··· Working data

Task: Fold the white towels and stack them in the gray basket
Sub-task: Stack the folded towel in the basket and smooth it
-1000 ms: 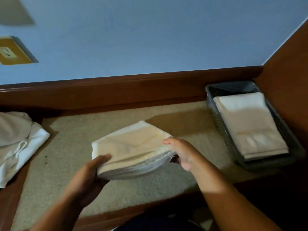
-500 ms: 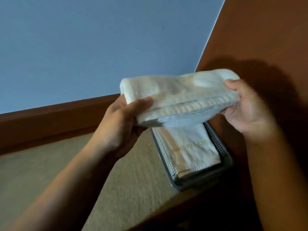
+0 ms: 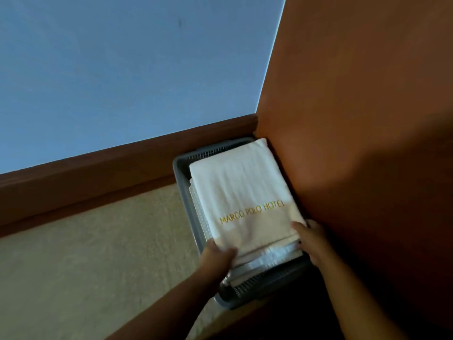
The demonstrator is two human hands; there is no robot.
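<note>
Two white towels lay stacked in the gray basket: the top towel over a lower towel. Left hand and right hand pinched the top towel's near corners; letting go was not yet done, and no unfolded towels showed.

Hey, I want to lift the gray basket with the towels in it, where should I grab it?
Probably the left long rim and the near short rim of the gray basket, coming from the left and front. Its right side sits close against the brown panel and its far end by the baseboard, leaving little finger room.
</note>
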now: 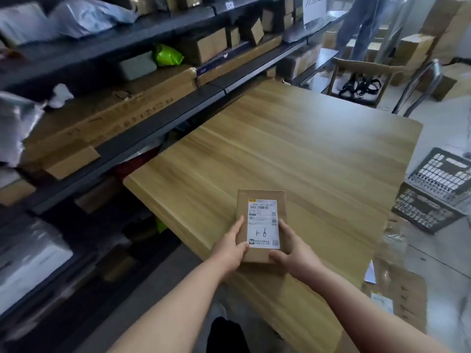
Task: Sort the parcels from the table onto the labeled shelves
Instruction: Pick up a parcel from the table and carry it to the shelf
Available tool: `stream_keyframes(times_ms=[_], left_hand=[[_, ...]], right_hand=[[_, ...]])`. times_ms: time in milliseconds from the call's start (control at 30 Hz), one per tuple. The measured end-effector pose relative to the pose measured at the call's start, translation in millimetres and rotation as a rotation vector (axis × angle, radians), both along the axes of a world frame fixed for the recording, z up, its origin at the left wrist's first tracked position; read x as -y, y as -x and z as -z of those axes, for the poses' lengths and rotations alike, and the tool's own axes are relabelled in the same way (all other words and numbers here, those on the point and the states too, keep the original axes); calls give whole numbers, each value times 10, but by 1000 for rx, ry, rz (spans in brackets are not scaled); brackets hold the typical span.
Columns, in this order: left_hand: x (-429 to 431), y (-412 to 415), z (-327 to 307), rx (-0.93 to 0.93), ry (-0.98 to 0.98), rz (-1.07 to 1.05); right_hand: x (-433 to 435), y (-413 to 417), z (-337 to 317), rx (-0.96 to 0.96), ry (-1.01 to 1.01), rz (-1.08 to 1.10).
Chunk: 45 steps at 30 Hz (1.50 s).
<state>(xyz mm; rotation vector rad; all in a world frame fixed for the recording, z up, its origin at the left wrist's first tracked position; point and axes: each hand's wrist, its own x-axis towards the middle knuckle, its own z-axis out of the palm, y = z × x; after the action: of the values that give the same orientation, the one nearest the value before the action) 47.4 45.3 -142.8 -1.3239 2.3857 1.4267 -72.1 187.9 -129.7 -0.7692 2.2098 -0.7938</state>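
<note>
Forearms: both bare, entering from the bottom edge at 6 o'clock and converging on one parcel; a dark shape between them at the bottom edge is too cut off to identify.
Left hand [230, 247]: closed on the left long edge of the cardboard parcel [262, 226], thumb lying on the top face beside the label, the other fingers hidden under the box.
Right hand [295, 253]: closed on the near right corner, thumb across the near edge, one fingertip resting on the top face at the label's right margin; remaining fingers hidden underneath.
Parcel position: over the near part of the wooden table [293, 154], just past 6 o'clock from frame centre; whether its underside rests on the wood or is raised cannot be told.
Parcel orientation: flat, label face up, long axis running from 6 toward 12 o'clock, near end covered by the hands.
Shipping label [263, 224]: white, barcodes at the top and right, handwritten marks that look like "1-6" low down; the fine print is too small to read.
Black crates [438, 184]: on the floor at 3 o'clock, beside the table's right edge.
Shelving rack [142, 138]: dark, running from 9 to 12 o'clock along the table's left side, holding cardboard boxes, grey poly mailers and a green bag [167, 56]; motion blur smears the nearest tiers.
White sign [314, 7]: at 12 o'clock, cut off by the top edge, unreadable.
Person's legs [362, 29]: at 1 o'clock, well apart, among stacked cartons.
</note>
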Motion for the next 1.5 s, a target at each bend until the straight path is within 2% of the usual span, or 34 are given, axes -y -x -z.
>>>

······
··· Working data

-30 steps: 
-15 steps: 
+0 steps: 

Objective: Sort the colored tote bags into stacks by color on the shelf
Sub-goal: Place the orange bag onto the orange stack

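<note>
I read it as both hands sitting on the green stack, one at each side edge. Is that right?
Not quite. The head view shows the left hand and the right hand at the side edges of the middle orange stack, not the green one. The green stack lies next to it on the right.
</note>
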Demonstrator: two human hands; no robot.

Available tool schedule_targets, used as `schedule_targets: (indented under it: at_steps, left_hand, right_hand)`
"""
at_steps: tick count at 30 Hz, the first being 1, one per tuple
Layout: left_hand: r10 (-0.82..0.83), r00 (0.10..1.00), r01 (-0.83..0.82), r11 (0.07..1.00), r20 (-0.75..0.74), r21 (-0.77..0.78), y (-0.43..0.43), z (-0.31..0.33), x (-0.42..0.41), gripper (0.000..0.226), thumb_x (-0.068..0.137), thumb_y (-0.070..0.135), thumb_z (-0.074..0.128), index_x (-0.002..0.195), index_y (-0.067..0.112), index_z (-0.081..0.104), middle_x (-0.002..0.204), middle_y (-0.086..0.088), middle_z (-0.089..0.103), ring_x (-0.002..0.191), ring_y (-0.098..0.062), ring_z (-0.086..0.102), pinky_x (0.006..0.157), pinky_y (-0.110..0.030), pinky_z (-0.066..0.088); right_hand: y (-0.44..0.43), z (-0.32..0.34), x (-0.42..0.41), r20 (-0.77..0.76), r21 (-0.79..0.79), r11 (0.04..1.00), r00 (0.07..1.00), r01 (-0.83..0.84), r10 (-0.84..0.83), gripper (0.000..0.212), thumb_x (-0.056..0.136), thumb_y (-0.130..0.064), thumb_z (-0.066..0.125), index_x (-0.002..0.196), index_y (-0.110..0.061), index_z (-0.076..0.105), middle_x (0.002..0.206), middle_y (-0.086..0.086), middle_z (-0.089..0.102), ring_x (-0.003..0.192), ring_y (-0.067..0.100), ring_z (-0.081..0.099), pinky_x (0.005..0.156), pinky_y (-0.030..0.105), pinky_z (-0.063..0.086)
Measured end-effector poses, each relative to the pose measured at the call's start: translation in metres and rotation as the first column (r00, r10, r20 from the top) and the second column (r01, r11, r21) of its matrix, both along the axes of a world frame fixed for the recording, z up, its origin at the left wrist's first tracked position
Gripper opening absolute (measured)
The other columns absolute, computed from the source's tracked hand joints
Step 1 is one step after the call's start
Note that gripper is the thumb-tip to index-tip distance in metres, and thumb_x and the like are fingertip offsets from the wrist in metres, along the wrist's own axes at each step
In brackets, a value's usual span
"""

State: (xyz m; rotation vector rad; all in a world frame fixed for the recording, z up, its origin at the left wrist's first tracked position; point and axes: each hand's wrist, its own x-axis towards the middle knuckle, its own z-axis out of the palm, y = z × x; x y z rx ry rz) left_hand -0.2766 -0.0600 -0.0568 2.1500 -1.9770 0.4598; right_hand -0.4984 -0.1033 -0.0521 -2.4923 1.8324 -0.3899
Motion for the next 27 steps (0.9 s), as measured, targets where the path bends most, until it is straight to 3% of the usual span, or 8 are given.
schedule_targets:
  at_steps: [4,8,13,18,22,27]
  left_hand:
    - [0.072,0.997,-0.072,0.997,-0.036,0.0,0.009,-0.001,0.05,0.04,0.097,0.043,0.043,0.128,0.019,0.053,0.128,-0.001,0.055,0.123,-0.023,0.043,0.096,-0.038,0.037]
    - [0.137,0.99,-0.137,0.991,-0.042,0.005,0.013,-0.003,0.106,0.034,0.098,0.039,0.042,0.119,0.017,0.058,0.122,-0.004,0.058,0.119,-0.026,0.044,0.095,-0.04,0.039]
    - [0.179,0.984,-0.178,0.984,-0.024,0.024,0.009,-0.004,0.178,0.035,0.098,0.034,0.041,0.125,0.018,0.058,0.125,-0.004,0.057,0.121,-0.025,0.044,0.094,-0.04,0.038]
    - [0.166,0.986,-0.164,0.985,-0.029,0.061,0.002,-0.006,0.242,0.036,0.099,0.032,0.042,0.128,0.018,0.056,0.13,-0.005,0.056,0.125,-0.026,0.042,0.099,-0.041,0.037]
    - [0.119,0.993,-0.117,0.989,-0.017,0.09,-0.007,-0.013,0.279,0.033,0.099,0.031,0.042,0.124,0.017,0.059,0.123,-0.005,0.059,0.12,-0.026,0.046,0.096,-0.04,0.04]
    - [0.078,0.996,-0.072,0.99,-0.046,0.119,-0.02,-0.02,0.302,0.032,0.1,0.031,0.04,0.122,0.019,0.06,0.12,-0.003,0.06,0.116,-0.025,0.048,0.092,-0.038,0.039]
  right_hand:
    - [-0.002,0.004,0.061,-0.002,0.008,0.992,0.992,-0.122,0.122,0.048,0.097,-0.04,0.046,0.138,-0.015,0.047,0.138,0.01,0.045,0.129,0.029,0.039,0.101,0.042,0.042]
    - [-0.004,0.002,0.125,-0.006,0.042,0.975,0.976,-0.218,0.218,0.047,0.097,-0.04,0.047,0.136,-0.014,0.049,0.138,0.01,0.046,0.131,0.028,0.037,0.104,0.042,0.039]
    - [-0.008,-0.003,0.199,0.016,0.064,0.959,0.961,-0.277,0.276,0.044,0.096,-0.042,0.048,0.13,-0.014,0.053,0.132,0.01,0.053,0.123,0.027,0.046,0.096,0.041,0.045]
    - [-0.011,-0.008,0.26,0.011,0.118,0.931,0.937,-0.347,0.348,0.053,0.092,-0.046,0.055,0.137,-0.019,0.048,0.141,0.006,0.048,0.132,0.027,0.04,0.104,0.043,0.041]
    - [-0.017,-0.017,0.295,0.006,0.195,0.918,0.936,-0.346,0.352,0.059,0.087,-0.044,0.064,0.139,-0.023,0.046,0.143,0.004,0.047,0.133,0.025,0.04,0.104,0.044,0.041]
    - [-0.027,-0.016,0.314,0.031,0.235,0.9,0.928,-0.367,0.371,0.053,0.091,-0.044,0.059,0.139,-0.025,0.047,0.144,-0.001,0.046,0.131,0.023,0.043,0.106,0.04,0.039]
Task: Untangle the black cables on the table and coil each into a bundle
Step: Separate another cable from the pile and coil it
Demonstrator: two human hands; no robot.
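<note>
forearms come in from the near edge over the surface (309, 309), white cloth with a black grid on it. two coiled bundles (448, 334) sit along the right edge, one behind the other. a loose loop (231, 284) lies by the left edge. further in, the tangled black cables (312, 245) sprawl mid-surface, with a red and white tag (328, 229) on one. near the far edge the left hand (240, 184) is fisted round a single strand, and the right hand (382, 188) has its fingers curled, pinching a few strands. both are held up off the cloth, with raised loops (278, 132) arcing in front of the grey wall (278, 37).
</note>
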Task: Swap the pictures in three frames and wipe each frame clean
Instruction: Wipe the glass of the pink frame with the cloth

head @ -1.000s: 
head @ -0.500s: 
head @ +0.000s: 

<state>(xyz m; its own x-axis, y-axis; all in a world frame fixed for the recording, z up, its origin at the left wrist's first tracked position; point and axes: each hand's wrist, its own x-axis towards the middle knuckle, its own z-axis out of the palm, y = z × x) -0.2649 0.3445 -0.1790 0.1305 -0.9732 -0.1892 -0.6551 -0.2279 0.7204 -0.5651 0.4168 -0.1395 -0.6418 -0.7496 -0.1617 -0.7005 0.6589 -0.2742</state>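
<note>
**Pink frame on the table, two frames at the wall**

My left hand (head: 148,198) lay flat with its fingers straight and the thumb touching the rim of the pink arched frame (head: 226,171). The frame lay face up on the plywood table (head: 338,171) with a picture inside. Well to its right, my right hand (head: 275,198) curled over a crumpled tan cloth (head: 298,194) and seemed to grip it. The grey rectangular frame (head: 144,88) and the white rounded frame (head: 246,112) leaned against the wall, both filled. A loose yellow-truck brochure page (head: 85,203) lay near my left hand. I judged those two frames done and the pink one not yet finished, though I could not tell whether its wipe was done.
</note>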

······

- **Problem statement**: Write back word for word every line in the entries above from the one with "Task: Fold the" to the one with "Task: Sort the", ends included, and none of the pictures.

- **Task output**:
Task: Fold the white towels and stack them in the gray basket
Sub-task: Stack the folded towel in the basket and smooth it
-1000 ms: 
-500 ms: 
+0 ms: 
The demonstrator is two human hands; there is no robot.
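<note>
Two white towels lay stacked in the gray basket: the top towel over a lower towel. Left hand and right hand pinched the top towel's near corners; letting go was not yet done, and no unfolded towels showed.

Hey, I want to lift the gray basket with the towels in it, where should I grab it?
Probably the left long rim and the near short rim of the gray basket, coming from the left and front. Its right side sits close against the brown panel and its far end by the baseboard, leaving little finger room.
</note>
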now: 
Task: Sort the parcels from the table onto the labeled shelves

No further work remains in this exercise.